## About this exercise
Repeat the listing in full, word for word.

## Information shown
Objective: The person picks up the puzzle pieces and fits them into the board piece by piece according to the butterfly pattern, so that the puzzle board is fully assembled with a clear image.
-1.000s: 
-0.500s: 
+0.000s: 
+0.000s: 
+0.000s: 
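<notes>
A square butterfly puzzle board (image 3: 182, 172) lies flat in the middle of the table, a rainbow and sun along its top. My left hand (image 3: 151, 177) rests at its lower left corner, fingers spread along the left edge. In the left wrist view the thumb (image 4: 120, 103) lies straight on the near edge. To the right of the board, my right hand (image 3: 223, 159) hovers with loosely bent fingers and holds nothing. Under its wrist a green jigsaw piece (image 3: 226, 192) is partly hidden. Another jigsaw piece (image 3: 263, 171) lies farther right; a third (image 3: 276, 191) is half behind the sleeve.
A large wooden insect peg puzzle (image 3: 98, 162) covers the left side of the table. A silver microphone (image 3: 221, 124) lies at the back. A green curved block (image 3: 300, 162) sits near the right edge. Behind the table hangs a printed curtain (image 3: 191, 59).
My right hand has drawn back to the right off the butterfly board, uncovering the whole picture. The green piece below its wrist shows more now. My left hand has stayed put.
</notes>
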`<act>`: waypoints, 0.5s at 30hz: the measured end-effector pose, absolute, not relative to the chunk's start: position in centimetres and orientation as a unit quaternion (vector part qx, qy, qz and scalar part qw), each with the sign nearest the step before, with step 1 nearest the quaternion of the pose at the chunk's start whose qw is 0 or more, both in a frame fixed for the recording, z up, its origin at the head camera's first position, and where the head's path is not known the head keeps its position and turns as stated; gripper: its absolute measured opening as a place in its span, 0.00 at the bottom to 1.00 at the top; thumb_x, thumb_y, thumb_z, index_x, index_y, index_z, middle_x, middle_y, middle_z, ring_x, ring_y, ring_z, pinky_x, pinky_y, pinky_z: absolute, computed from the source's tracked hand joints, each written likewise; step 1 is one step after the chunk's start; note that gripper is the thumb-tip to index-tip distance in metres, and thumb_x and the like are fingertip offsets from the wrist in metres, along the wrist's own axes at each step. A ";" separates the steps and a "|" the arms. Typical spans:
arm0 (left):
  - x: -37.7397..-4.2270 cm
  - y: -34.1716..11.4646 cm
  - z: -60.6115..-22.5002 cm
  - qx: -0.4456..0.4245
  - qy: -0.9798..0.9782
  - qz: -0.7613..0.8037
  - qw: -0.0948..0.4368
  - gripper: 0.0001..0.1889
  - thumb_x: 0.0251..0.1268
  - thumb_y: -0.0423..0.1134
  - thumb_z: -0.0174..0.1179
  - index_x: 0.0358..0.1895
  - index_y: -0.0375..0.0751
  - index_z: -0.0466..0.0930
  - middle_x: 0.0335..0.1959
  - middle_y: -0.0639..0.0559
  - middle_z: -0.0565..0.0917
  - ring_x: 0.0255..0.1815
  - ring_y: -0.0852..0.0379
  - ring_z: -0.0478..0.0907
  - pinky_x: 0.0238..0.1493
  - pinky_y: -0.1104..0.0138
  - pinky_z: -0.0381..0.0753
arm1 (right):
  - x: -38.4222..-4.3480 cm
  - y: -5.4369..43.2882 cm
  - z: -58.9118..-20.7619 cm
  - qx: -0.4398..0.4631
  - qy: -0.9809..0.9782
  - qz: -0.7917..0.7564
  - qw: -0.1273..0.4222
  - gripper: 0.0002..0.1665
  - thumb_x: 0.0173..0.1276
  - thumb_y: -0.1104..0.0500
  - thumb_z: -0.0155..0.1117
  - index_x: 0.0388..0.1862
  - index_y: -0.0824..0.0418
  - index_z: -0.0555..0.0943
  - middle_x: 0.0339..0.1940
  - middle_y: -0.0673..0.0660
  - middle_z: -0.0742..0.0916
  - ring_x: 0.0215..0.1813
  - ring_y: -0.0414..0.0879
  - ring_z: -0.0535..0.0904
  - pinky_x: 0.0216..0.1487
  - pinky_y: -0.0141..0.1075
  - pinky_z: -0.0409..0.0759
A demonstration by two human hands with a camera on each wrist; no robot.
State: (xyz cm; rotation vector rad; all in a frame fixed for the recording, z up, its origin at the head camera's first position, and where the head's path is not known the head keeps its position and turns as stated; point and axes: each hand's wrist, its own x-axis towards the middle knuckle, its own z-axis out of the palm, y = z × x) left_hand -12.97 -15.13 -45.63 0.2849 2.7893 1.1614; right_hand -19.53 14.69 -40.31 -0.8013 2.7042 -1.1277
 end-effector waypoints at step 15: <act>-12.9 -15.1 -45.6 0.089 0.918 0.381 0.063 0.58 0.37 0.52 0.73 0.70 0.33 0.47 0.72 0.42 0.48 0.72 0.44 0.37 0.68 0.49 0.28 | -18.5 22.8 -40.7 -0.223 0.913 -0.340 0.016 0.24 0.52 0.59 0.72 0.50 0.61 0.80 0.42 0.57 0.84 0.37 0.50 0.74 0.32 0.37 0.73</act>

## Output of the task
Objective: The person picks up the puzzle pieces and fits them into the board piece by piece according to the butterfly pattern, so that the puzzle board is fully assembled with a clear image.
-1.000s: 
-0.500s: 
+0.000s: 
+0.000s: 
+0.000s: 
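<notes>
A square butterfly puzzle board (image 3: 182, 172) lies flat in the middle of the table, a rainbow and sun along its top. My left hand (image 3: 151, 177) rests at its lower left corner, fingers spread along the left edge. In the left wrist view the thumb (image 4: 120, 103) lies straight on the near edge. To the right of the board, my right hand (image 3: 223, 159) hovers with loosely bent fingers and holds nothing. Under its wrist a green jigsaw piece (image 3: 226, 192) is partly hidden. Another jigsaw piece (image 3: 263, 171) lies farther right; a third (image 3: 276, 191) is half behind the sleeve.
A large wooden insect peg puzzle (image 3: 98, 162) covers the left side of the table. A silver microphone (image 3: 221, 124) lies at the back. A green curved block (image 3: 300, 162) sits near the right edge. Behind the table hangs a printed curtain (image 3: 191, 59).
My right hand has drawn back to the right off the butterfly board, uncovering the whole picture. The green piece below its wrist shows more now. My left hand has stayed put.
</notes>
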`<act>`: waypoints, 0.5s at 30hz: the measured end-effector pose, absolute, not relative to the chunk's start: position in centimetres and orientation as a unit quaternion (vector part qx, qy, qz and scalar part qw), each with the sign nearest the step before, with step 1 nearest the quaternion of the pose at the chunk's start whose qw is 0 or more, both in a frame fixed for the recording, z up, its origin at the head camera's first position, and where the head's path is not known the head keeps its position and turns as stated; gripper: its absolute measured opening as a place in its span, 0.00 at the bottom to 1.00 at the top; thumb_x, thumb_y, thumb_z, index_x, index_y, index_z, middle_x, middle_y, middle_z, ring_x, ring_y, ring_z, pinky_x, pinky_y, pinky_z: absolute, computed from the source's tracked hand joints, each written likewise; step 1 is one step after the chunk's start; note that gripper is the thumb-tip to index-tip distance in metres, and thumb_x and the like are fingertip offsets from the wrist in metres, along the wrist's own axes at each step. A ";" separates the steps and a "|" the arms. Typical spans:
arm0 (left):
  - x: -37.7397..-4.2270 cm
  - y: -34.1716..11.4646 cm
  - z: -60.6115..-22.5002 cm
  - qx: -0.4456..0.4245
  - qy: -0.9798..0.9782
  - qz: -0.7613..0.8037
  - qw: -0.0948..0.4368
  - gripper: 0.0001..0.1889
  - thumb_x: 0.0251..0.1268
  - thumb_y: -0.0423..0.1134
  - thumb_z: -0.0174..0.1179
  - index_x: 0.0358..0.1895
  - index_y: -0.0375..0.0751
  - index_z: -0.0466..0.0930
  - middle_x: 0.0335..0.1959
  - middle_y: -0.0639..0.0559
  - middle_z: -0.0565..0.0917
  - ring_x: 0.0255..0.1815
  - ring_y: -0.0852..0.0379
  - ring_z: -0.0478..0.0907
  - pinky_x: 0.0238..0.1493
  - pinky_y: -0.1104..0.0138
  - pinky_z: -0.0381..0.0753
arm1 (right):
  - x: -38.4222..-4.3480 cm
  - y: -5.4369..43.2882 cm
  - z: -58.9118..-20.7619 cm
  - qx: -0.4398..0.4631
  - qy: -0.9809..0.9782
  - qz: -0.7917..0.7564
  - qw: -0.1273..0.4222
  - gripper: 0.0002..0.1665
  - thumb_x: 0.0173..0.1276
  - thumb_y: -0.1104..0.0500
  - thumb_z: -0.0155..0.1117
  - index_x: 0.0388..0.1862
  - index_y: -0.0824..0.0418
  - index_z: -0.0555..0.0943
  - middle_x: 0.0339..0.1940
  - middle_y: -0.0673..0.0660
  - middle_z: -0.0742..0.0916
  - ring_x: 0.0215..0.1813
  - ring_y: -0.0414..0.0879
  - ring_z: -0.0535..0.0904
  - pinky_x: 0.0216..0.1487
  - pinky_y: -0.0141..0.1075
  - pinky_z: -0.0409..0.0759
A demonstration by two human hands with a camera on each wrist; no robot.
State: (xyz cm; rotation vector rad; all in a frame fixed for the recording, z up, its origin at the head camera's first position, and where the head's path is not known the head keeps its position and turns as stated; point and axes: each hand's wrist, its own x-axis towards the middle knuckle, its own z-axis out of the palm, y = z × x) left_hand -12.97 -15.13 -45.63 0.2849 2.7893 1.1614; right_hand -19.53 14.69 -40.31 -0.8013 2.7042 -1.1277
 end-effector waypoints at step 15: <act>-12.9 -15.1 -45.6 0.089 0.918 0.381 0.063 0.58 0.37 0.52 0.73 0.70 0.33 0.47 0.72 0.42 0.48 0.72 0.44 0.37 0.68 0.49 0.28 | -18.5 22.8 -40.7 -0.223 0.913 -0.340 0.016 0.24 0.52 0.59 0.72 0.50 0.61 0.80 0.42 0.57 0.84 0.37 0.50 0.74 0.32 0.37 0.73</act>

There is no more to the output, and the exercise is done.